Records from a data source
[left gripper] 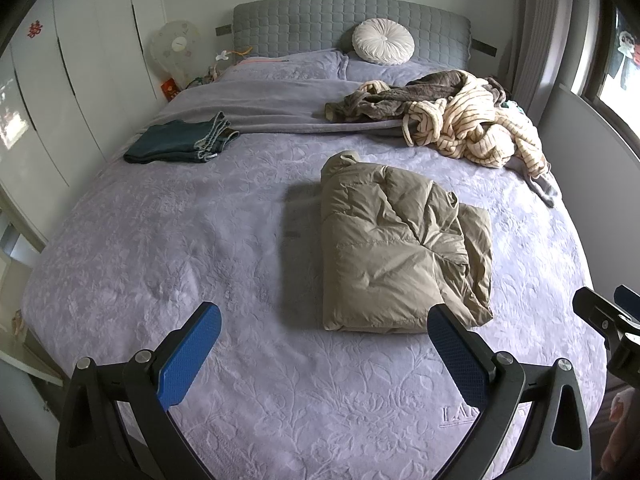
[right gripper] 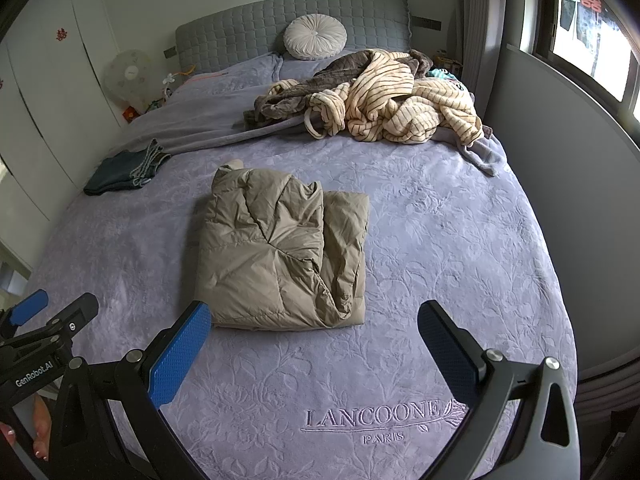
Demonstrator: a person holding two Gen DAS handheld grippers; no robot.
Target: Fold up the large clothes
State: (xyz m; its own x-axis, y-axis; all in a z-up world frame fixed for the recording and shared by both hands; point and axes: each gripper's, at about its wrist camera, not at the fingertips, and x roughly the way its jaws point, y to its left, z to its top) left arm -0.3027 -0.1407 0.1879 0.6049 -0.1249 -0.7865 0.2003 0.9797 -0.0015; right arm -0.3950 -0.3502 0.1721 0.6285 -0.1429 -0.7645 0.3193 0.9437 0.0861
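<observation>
Your left gripper [left gripper: 324, 326] and right gripper [right gripper: 314, 322] both hang over the near edge of the bed [right gripper: 460, 240], jaws spread wide, holding nothing. Just past them the tan jacket [right gripper: 280, 252] sits folded mid-bed. Further back you've got folded jeans [left gripper: 180, 142] on the left, a messy robe pile [right gripper: 380, 100] on the right, then a round pillow [left gripper: 383, 41] at the headboard.

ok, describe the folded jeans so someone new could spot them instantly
Start from the bed with the lilac cover. On its wardrobe side, left of the beige padded jacket, lies a small flat stack: the jeans. They are the only dark teal item, neatly folded, unlike the striped heap of robes opposite.
</observation>
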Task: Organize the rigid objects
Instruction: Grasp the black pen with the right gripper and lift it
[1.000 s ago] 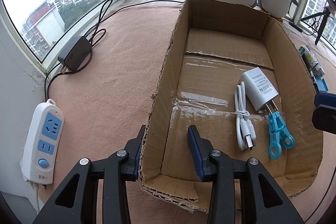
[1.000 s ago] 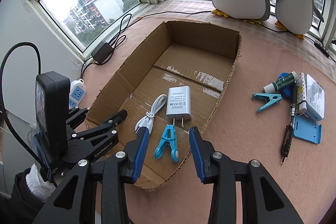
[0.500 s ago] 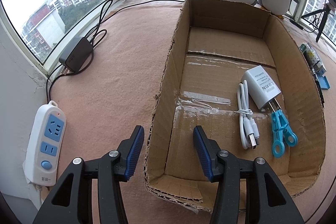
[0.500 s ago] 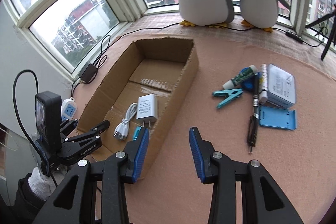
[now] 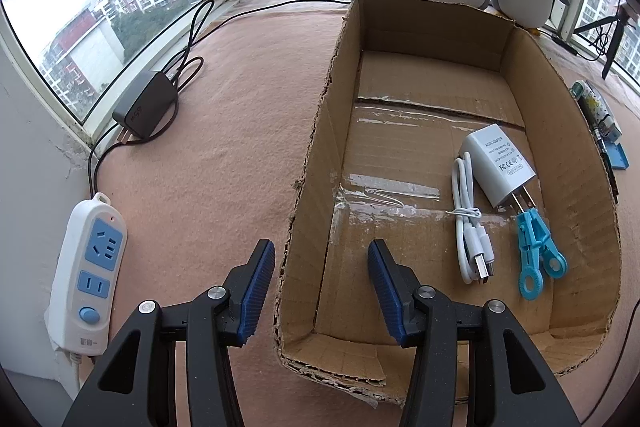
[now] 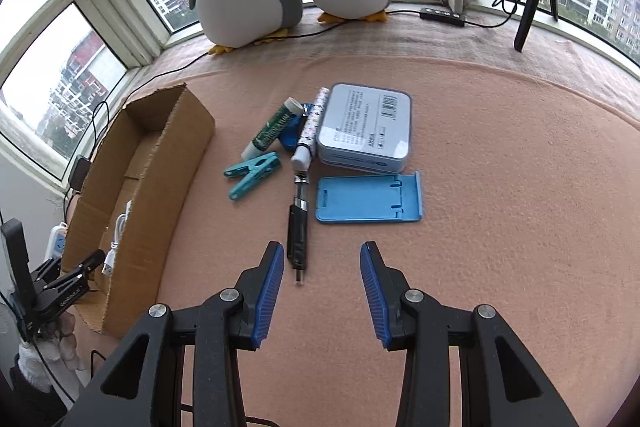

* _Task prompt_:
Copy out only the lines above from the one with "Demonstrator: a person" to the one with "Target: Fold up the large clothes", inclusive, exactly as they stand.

* _Answer section_:
Demonstrator: a person holding two Gen DAS handheld grippers; no robot.
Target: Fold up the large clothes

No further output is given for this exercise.